»»

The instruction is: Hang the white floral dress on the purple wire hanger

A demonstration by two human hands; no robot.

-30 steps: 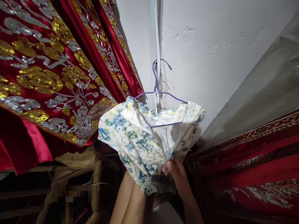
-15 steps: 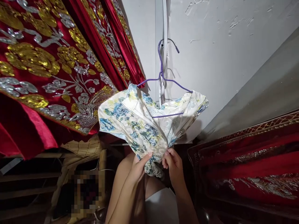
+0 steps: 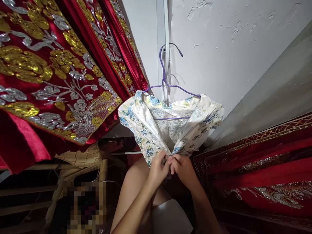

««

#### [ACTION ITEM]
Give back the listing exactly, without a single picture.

#### [TASK ANSWER]
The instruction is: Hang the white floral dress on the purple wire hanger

A demonstration by two human hands; no robot.

-30 steps: 
-15 steps: 
+0 steps: 

Nothing further is required for this exercise.